• [EXERCISE AIM]:
Rewrite the full material exactly; no line may be skipped.

Segment Open

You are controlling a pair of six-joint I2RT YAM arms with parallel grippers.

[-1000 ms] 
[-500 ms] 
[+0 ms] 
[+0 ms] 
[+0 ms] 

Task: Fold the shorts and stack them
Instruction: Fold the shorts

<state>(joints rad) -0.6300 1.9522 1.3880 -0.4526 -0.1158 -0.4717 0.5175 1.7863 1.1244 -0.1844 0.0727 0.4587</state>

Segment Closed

• [WRITTEN RESPONSE]:
You are controlling a pair of six-joint I2RT YAM arms with parallel grippers.

[-1000 ms] 
[-500 ms] 
[+0 ms] 
[+0 ms] 
[+0 ms] 

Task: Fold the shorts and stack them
Instruction: Fold the shorts

<state>(joints rad) -0.6300 1.9522 1.3880 -0.4526 -0.1158 -0.4717 0.5175 1.7863 1.1244 -0.1844 0.0727 0.4587</state>

The exercise requires nothing else.